Others will weigh in about the pellets.

Good luck!


----------



## Marti Harris (Dec 30, 2020)

Thank you Shama Mama! 

We have a less than ideal outdoor set up so this is likely to be a long term potty solution. Hopefully someone will weigh in on the litter boxes. I saw a lot of those in the photos everyone so kindly shared of their ex-pens.


----------



## krandall (Jun 11, 2009)

Marti Harris said:


> Hello Everyone,
> 
> My puppy is almost 15.5 weeks now and pee pad training is going OK however she is increasingly chewing her pads and dragging them around.
> 
> ...


Unfortunately, my favorite grated litter boxes are no longer made, so that doesn't help you much. I did recently purchase this one, just to try it our, and it does work with a thin layer of pellets:

https://smile.amazon.com/gp/product/B07ZCS4HWX/ref=ppx_yo_dt_b_search_asin_title?ie=UTF8&psc=1

Just throw away the stupid post!!! do NOT encourage any of THAT!!! LOL!

I use pine pellets used for horse bedding. You can also use hardwood pellets used for wood stoves. I like the oine pellets, because IF the dog gets ahold of a.few and ends up swallowing them, you know it is a type of wood that won't hurt them. You don't know what wood is used in the wood stove type.

Many of us have TRIED fake grass. The problem is, after a few uses, there is NO way to get the smell out of it. And it STINKS. The nice thing about pellets is that they are completely odor free.


----------



## EvaE1izabeth (Nov 14, 2017)

I can’t find any of the indoor litter boxes I’ve used on Amazon anymore. I think some of it might be related to them being manufactured overseas, and slower manufacturing and shipping times, vs. the increase in people bringing home puppies. I really like the one Karen linked, because I prefer them more flat, and it looks like the wall comes off, too.

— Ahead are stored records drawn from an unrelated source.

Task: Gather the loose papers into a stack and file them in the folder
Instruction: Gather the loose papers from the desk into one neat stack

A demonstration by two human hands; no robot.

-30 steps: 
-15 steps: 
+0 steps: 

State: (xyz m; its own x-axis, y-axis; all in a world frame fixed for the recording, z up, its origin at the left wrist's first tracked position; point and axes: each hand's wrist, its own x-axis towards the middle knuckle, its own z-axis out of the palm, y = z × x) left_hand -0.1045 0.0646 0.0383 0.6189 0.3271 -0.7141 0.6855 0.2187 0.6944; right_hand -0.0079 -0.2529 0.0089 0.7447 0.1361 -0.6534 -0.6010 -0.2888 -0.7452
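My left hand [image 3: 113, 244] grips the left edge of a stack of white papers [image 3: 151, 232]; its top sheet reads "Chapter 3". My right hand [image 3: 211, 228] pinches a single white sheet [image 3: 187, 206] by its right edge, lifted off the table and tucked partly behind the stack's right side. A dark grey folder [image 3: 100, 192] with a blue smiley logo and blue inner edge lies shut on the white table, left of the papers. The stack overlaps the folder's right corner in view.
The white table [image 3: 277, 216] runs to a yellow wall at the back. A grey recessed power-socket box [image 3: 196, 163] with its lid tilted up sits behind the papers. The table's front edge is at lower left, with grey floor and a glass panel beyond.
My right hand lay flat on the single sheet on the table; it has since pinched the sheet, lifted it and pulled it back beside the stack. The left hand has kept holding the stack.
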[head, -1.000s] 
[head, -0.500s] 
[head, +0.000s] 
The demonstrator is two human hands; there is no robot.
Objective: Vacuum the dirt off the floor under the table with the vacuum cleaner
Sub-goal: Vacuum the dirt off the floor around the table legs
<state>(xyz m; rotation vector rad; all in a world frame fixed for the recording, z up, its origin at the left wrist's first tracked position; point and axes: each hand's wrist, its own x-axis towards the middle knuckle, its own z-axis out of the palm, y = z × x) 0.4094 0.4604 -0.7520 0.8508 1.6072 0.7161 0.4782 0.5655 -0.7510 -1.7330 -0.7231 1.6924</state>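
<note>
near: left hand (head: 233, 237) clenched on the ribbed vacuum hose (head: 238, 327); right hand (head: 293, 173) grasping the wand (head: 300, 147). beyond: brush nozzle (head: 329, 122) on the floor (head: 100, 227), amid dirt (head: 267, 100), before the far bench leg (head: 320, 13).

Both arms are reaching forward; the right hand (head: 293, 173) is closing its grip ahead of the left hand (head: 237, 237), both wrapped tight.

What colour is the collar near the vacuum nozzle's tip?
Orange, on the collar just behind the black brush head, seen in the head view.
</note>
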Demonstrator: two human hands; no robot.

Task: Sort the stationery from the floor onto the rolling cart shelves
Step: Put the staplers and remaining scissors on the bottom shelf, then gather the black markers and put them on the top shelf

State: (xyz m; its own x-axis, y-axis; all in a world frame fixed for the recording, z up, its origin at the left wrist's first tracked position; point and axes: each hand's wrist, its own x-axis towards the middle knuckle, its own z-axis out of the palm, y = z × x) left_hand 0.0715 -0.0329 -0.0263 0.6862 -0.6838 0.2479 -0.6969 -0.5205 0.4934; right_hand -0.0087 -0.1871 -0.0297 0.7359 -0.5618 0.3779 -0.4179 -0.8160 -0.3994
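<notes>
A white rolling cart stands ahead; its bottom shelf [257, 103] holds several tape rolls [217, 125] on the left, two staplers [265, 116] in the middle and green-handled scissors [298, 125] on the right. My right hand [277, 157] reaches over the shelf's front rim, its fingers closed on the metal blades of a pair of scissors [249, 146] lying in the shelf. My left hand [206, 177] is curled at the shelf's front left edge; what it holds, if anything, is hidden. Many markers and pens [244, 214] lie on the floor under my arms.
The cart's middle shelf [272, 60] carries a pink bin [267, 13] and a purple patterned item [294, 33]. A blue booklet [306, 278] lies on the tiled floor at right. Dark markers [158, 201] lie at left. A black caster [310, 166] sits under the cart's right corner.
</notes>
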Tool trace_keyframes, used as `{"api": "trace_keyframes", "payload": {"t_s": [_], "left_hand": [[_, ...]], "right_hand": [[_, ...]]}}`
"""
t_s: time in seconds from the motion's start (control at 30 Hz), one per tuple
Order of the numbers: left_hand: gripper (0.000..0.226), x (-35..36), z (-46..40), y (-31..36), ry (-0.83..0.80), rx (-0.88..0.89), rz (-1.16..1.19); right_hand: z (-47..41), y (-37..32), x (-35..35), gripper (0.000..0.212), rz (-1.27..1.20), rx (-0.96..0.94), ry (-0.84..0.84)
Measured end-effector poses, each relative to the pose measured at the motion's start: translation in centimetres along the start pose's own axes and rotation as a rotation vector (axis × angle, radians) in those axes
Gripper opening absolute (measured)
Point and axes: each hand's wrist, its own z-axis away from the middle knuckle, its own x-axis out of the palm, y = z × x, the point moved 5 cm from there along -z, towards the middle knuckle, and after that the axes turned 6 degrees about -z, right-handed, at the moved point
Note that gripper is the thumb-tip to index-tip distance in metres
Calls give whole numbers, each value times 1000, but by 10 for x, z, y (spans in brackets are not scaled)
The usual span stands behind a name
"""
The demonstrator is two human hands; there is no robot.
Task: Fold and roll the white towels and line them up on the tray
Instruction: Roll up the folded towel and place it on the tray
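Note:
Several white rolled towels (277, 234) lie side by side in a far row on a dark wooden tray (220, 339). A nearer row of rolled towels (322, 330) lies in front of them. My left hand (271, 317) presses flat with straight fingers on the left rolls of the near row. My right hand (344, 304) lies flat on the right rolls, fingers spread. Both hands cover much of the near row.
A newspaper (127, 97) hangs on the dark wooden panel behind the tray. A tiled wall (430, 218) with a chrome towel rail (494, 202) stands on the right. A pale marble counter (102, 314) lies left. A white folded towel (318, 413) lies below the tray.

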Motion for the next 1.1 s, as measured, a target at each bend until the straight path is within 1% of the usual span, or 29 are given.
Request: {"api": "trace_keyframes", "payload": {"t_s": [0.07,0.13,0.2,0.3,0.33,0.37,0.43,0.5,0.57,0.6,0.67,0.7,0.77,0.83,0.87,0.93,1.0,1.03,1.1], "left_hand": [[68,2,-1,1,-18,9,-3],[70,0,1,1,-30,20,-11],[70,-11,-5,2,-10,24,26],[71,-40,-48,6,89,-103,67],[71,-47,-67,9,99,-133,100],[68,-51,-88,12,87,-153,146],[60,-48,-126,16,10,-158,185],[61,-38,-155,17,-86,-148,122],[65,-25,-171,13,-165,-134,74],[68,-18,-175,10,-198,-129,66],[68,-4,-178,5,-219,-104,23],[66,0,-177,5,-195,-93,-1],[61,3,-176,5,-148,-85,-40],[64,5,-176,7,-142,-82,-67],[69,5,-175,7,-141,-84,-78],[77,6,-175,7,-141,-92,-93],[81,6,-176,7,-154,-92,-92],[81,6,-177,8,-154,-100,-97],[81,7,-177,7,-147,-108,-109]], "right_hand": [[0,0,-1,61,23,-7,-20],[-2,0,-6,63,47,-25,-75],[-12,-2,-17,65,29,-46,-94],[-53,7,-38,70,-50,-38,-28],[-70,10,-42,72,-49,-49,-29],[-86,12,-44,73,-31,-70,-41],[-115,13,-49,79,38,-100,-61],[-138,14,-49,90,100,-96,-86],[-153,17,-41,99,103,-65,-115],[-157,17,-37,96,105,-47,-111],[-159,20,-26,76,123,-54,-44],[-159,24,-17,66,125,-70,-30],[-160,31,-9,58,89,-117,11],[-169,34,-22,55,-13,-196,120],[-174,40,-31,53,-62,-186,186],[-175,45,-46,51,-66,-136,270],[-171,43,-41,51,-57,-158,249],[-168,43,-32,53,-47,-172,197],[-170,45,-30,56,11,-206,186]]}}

If you’re planning to indoor potty train long term (and I think it’s great) I’d definitely consider switching to wood pellets since she’s playing with the pads. It’s nice to have a grate over the pellets, once in a while someone will mention their puppy is interested in them, but shredding pads seems to be more common. Pine pellets don’t smell, they’re easy to clean up, and they’re available locally so you could get them quickly. I learned about them from the forum! You can put them in just about any shallow container, about the size of the current pee pad, to use while you’re shopping for a litter box and waiting for it to arrive. Then you don’t have to spend a week picking up shredded puppy pads and struggling with potty training! I don’t know if the one Karen is posted is available for prime shipping, I just remember none of mine qualified and they all took a week or more to arrive, so it could help in the meantime.


----------



## krandall (Jun 11, 2009)

EvaE1izabeth said:


> I can't find any of the indoor litter boxes I've used on Amazon anymore. I think some of it might be related to them being manufactured overseas, and slower manufacturing and shipping times, vs. the increase in people bringing home puppies. I really like the one Karen linked, because I prefer them more flat, and it looks like the wall comes off, too.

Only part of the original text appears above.